Records contained in a dataset:
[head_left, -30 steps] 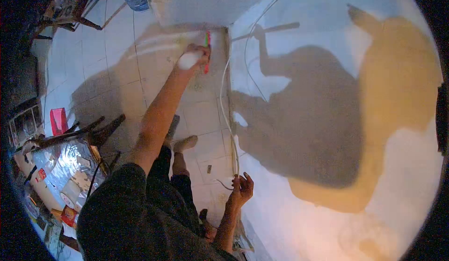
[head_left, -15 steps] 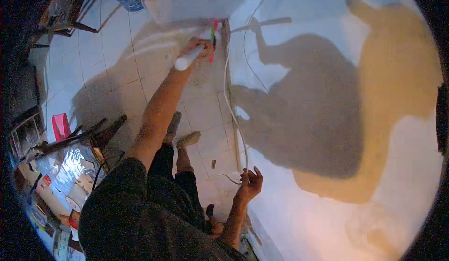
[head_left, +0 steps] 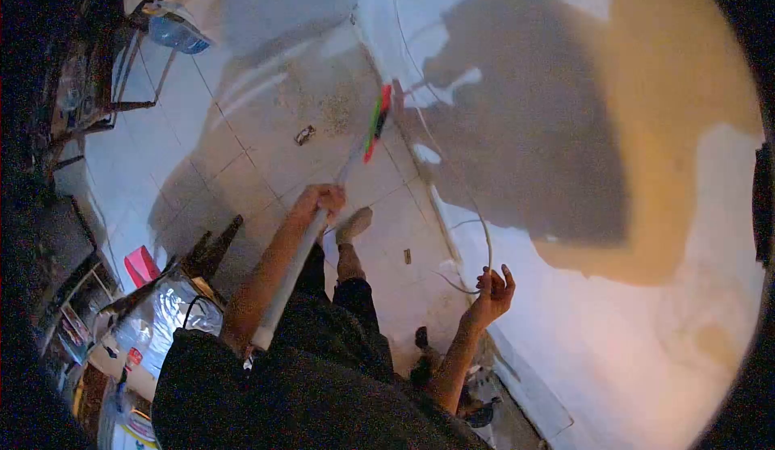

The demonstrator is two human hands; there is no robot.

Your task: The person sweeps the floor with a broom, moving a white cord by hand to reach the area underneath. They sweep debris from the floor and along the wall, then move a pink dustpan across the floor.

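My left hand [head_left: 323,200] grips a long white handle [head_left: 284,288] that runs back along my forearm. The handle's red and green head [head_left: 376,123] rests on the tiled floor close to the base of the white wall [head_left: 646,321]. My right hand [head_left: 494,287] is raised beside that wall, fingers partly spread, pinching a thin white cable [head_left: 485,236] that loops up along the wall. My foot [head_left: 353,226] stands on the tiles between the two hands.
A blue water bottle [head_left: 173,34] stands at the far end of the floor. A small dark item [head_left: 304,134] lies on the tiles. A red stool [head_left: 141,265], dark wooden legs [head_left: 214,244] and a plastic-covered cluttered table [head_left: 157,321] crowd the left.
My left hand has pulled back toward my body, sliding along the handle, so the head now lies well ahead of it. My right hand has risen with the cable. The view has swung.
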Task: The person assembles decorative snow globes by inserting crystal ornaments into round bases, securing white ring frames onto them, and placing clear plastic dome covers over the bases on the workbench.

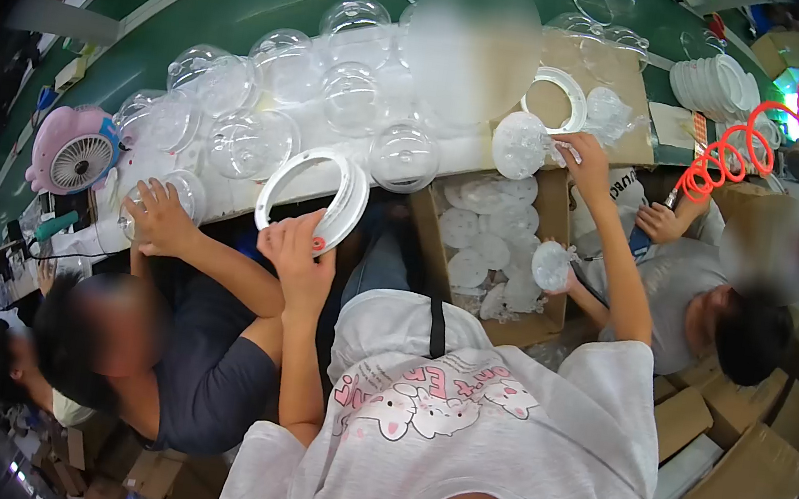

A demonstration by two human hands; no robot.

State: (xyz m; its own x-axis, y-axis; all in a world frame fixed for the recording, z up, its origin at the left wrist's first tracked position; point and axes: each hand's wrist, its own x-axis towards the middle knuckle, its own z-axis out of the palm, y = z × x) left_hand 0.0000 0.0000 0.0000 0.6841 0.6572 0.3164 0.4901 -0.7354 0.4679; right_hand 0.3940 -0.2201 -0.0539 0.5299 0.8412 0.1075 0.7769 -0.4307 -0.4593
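Observation:
My left hand (299, 248) is closed around the lower edge of a white plastic ring (349, 205), which is tilted over the table edge. A round, translucent disc (521, 146) is pinched by its right side in my right hand (583, 161), above an open cardboard box (552, 219). Several similar discs (488, 226) lie inside that box. Another white ring (578, 96) rests on the table beyond my right hand, beside a crumpled clear plastic piece (607, 115). Left of these, a clear dome (405, 157) sits near the ring that my left hand holds.
Several clear domes (349, 97) cover the table's left half. A pink fan (79, 152) stands far left. Co-workers sit on both sides; the one at right holds a blue tool (640, 243) with a red coiled hose (734, 164). White plates (714, 84) are stacked far right; cardboard boxes (747, 487) stand behind.

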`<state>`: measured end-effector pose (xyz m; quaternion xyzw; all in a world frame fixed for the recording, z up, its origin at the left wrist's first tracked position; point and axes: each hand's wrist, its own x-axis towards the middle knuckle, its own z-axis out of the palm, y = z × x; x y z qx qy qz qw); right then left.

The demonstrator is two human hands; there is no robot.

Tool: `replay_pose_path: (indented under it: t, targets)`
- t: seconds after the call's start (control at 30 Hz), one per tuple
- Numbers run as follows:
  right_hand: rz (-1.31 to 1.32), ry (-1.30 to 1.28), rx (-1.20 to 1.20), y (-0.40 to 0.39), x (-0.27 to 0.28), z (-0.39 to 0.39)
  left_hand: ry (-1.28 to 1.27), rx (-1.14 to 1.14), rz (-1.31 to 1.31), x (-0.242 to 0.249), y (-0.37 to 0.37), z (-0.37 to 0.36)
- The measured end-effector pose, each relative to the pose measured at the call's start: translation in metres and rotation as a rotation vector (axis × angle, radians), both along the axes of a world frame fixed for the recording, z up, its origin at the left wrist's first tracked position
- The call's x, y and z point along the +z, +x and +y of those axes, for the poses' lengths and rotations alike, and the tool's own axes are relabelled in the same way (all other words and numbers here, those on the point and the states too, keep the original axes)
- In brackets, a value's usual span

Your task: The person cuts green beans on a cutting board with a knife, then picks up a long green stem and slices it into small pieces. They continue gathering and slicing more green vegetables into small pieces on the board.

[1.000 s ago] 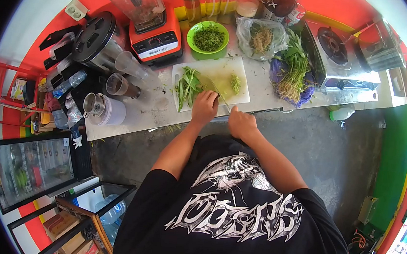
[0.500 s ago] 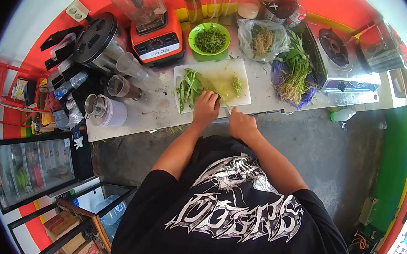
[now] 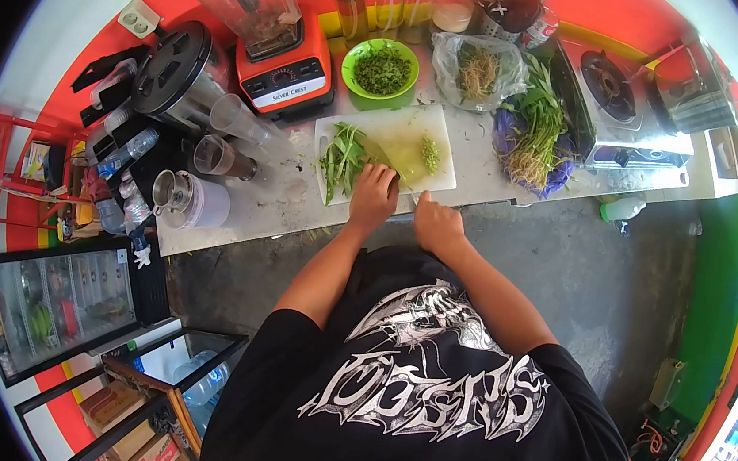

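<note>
On a white cutting board [image 3: 397,126] at the counter's front edge, my left hand [image 3: 374,197] is closed with its fingers curled down on leafy greens [image 3: 340,158]. My right hand [image 3: 438,225] grips a knife [image 3: 385,156] by its handle, which is mostly hidden. The blade slants up and left across the board, close beside the left fingertips. A small pile of chopped green pieces [image 3: 430,155] lies on the board to the right of the blade. Behind the board, a lime-green bowl [image 3: 379,98] holds chopped dark greens.
A red blender [image 3: 281,80] and a black-lidded container [image 3: 171,74] stand at the back left. Clear cups [image 3: 216,158] and a steel-rimmed jug [image 3: 202,206] are left of the board. Bundled greens with roots [image 3: 533,140], a plastic bag [image 3: 454,83] and a stove [image 3: 630,153] are to the right.
</note>
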<state>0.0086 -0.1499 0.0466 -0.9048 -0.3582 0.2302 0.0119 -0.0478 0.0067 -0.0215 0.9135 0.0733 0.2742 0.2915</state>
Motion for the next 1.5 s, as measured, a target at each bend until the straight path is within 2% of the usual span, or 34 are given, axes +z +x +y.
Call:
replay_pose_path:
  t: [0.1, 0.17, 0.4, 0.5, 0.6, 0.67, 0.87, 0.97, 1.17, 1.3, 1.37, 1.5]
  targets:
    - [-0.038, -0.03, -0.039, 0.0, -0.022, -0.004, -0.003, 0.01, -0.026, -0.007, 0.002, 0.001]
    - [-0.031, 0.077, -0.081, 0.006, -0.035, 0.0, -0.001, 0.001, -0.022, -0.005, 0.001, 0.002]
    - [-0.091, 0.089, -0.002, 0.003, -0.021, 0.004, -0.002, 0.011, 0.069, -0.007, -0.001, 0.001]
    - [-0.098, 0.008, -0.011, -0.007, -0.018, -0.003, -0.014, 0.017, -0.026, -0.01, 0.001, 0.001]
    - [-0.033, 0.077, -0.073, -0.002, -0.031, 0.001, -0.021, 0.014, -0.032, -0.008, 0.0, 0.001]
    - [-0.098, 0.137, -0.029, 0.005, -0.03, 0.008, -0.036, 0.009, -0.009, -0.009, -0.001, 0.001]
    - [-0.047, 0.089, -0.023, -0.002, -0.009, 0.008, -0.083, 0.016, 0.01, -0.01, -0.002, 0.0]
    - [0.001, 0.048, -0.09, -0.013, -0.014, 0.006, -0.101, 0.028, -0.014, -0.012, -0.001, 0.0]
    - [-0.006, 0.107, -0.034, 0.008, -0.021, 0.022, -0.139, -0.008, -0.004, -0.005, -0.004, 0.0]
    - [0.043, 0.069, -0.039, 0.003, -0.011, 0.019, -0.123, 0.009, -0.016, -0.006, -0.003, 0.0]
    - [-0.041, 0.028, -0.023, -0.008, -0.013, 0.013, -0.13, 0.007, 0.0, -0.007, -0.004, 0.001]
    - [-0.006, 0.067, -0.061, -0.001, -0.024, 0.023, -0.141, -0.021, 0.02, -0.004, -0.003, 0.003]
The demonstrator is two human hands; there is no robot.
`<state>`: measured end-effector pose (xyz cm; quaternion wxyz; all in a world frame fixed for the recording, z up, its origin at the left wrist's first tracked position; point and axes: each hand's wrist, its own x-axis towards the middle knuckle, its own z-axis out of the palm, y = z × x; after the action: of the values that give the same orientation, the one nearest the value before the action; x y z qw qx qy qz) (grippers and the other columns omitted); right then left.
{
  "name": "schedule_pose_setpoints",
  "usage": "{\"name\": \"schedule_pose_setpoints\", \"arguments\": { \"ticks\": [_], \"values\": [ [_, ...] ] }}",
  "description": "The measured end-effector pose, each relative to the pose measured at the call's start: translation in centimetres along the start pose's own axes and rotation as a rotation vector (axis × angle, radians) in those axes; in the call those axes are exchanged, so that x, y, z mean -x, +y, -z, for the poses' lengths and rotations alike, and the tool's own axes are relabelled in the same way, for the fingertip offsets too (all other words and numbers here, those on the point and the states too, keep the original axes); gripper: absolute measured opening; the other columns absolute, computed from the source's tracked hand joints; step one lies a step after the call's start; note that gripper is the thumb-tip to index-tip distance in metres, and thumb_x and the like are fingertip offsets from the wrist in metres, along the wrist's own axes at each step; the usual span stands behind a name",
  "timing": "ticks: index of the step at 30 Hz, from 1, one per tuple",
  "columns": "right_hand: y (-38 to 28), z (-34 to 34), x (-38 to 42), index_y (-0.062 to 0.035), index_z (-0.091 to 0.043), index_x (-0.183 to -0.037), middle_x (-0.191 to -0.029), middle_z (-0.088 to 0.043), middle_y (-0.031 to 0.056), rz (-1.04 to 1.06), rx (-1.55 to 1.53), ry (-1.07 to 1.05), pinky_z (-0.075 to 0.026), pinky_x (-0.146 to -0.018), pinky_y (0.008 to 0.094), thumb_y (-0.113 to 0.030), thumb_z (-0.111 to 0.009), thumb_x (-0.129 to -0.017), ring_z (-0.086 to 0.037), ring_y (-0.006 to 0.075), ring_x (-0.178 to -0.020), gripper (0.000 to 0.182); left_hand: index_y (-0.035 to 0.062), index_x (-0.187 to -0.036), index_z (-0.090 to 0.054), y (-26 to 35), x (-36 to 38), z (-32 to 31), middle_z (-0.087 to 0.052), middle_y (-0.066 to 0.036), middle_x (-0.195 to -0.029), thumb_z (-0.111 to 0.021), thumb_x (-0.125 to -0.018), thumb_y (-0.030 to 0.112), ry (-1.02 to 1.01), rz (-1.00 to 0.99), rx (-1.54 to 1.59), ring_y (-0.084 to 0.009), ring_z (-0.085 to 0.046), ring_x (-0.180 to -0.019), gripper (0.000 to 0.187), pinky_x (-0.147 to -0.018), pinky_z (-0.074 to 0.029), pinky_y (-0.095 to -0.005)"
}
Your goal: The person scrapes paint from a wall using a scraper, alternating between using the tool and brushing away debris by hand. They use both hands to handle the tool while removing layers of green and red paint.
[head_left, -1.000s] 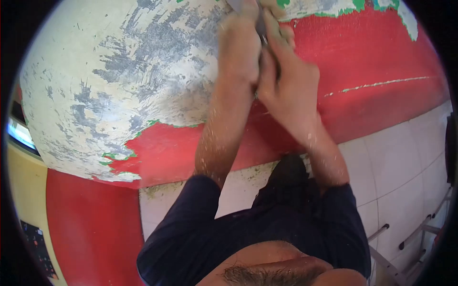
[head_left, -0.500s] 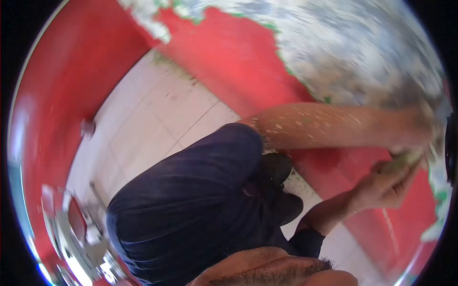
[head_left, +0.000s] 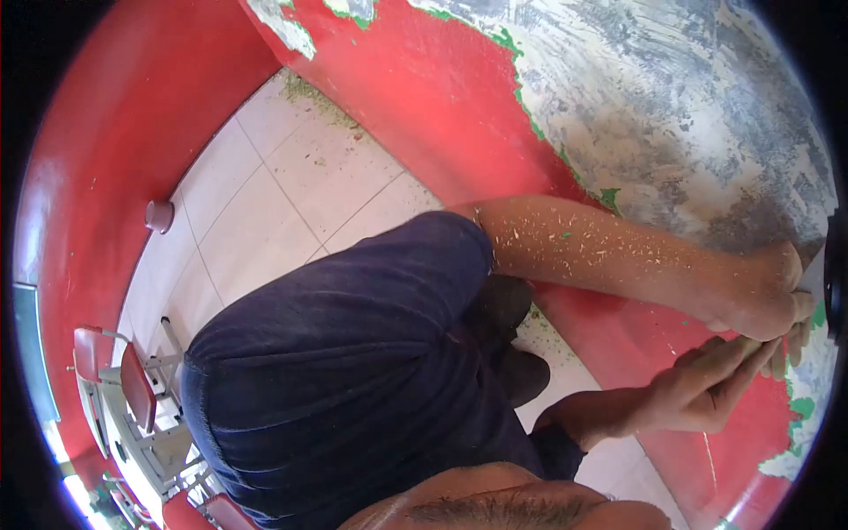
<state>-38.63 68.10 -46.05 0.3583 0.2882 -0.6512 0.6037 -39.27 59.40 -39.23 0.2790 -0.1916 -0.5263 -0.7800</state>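
left hand (head_left: 767,291) + right hand (head_left: 702,384) meeting, grip hidden, can't tell | grey-white wall patch (head_left: 654,124) lying far-left, edge running far-left to near-right | left hand sitting nearer

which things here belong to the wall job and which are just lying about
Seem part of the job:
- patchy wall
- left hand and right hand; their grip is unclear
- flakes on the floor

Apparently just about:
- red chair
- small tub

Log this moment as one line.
Left hand: curled, at partly stripped wall; right hand: close beside left; left forearm: flecks; floor: debris
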Motion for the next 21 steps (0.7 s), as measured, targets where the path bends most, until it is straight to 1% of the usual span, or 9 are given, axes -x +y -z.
{"name": "schedule_pose_setpoints", "arguments": {
  "ticks": [5,8,9,12,14,16,18,20,21],
  "values": [
    [-0.1,0.2,0.1,0.0068,-0.058,-0.122,-0.073,-0.062,0.0059,0.042,0.075,0.033,-0.044,-0.051,0.0240,-0.016,-0.058,-0.091,-0.054,0.0092,-0.061,0.039,-0.0119,-0.085,-0.057,-0.1,0.4,-0.6,-0.065,-0.021,-0.072,-0.034,-0.098,0.016,-0.009,0.073,0.116,-0.0271,-0.063,-0.051,0.038,-0.048,-0.054,-0.0371],
    [-1.7,1.3,1.3,0.0076,-0.060,-0.119,-0.077,-0.065,0.0076,-0.103,0.061,-0.037,-0.046,-0.055,0.0239,-0.015,-0.057,-0.091,-0.056,0.0105,-0.065,0.036,-0.0125,-0.089,-0.056,-0.4,1.3,-0.9,-0.064,-0.021,-0.072,-0.036,-0.099,0.017,0.014,0.222,0.182,-0.0268,-0.064,-0.052,0.037,-0.046,-0.054,-0.0370],
    [-1.1,1.1,1.1,0.0078,-0.060,-0.119,-0.077,-0.065,0.0072,0.006,0.068,-0.043,-0.045,-0.055,0.0235,-0.014,-0.056,-0.091,-0.055,0.0096,-0.065,0.035,-0.0121,-0.091,-0.056,-0.6,1.5,-0.9,-0.065,-0.020,-0.073,-0.037,-0.099,0.018,0.007,0.256,0.172,-0.0263,-0.064,-0.052,0.037,-0.045,-0.053,-0.0374],
    [-0.2,0.5,-2.1,0.0065,-0.058,-0.122,-0.079,-0.066,0.0083,0.293,0.209,-0.030,-0.044,-0.055,0.0222,-0.010,-0.052,-0.092,-0.053,0.0074,-0.064,0.034,-0.0071,-0.091,-0.056,-2.7,-1.0,-0.4,-0.061,-0.013,-0.069,-0.039,-0.100,0.021,-0.139,-0.407,-0.359,-0.0231,-0.061,-0.049,0.034,-0.044,-0.051,-0.0350],
    [-3.4,0.8,-3.2,0.0040,-0.057,-0.124,-0.092,-0.069,0.0155,0.104,0.269,-0.133,-0.047,-0.060,0.0233,-0.007,-0.051,-0.091,-0.056,0.0066,-0.069,0.035,-0.0065,-0.088,-0.055,-1.1,-1.8,0.0,-0.058,-0.013,-0.067,-0.039,-0.098,0.017,-0.131,-0.603,-0.566,-0.0242,-0.060,-0.049,0.030,-0.043,-0.050,-0.0355],
    [-2.8,1.4,-1.1,0.0015,-0.058,-0.125,-0.096,-0.068,0.0179,0.128,0.215,-0.108,-0.048,-0.059,0.0242,-0.005,-0.052,-0.090,-0.057,0.0090,-0.066,0.036,-0.0052,-0.087,-0.054,-0.5,-1.4,-0.3,-0.056,-0.011,-0.065,-0.039,-0.098,0.017,-0.068,-0.393,-0.382,-0.0235,-0.059,-0.048,0.029,-0.042,-0.049,-0.0350],
    [-0.9,0.9,0.4,-0.0016,-0.059,-0.124,-0.085,-0.066,0.0184,0.207,0.208,-0.048,-0.048,-0.054,0.0265,-0.004,-0.055,-0.087,-0.058,0.0156,-0.058,0.038,-0.0032,-0.088,-0.054,-1.2,2.6,-0.7,-0.053,-0.007,-0.064,-0.039,-0.100,0.022,0.041,0.292,0.199,-0.0211,-0.058,-0.048,0.031,-0.042,-0.048,-0.0336],
    [0.2,0.8,0.7,-0.0012,-0.058,-0.125,-0.089,-0.065,0.0185,0.206,0.176,-0.041,-0.048,-0.056,0.0264,-0.002,-0.053,-0.087,-0.061,0.0173,-0.062,0.039,-0.0022,-0.089,-0.053,-0.9,0.9,-0.4,-0.048,-0.004,-0.062,-0.037,-0.101,0.027,-0.036,0.226,0.141,-0.0177,-0.055,-0.046,0.035,-0.041,-0.048,-0.0319],
    [-0.4,0.5,-0.4,0.0008,-0.056,-0.127,-0.102,-0.065,0.0189,0.164,0.127,-0.064,-0.049,-0.062,0.0247,0.000,-0.049,-0.089,-0.063,0.0149,-0.071,0.039,-0.0023,-0.089,-0.053,0.1,-0.1,-1.1,-0.048,-0.004,-0.062,-0.037,-0.101,0.027,-0.036,0.183,0.145,-0.0176,-0.055,-0.045,0.035,-0.041,-0.047,-0.0321]
  ]
}}
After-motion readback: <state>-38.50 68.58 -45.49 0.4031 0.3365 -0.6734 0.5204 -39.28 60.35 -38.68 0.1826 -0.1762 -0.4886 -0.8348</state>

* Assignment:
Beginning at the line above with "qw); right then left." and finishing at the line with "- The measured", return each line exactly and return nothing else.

* The answer:
`<state>`: measured end-effector pose (xyz m; quaternion xyzw; all in a world frame fixed for the recording, z up, its origin at the left wrist's first tracked position; point and axes: each hand's wrist, its own x-axis towards the middle knuckle, its own z-axis out of the palm, y = z × x; x y z qx qy qz qw); right then left.

The demonstrator is two human hands; there is no robot.

Tool: `replay_pose_path: (indented under it: t, targets)`
- t: seconds after the call's start (control at 30 Hz), one per tuple
- Numbers run as follows:
  right_hand: rz (-1.31 to 1.32), ry (-1.30 to 1.28), rx (-1.20 to 1.20), y (-0.40 to 0.39), x (-0.27 to 0.28), z (-0.39 to 0.39)
  left_hand: ry (-1.28 to 1.27), rx (-1.14 to 1.14), rz (-1.31 to 1.31), x (-0.242 to 0.249), y (-0.37 to 0.37), z (-0.37 to 0.36)
- The measured end-effector pose, each relative to the pose measured at the call's start: translation in metres and rotation as a rotation vector (axis × angle, radians), both along the axes of a world frame fixed for the recording, z up, its origin at the left wrist's first tracked position

Here the output is complete.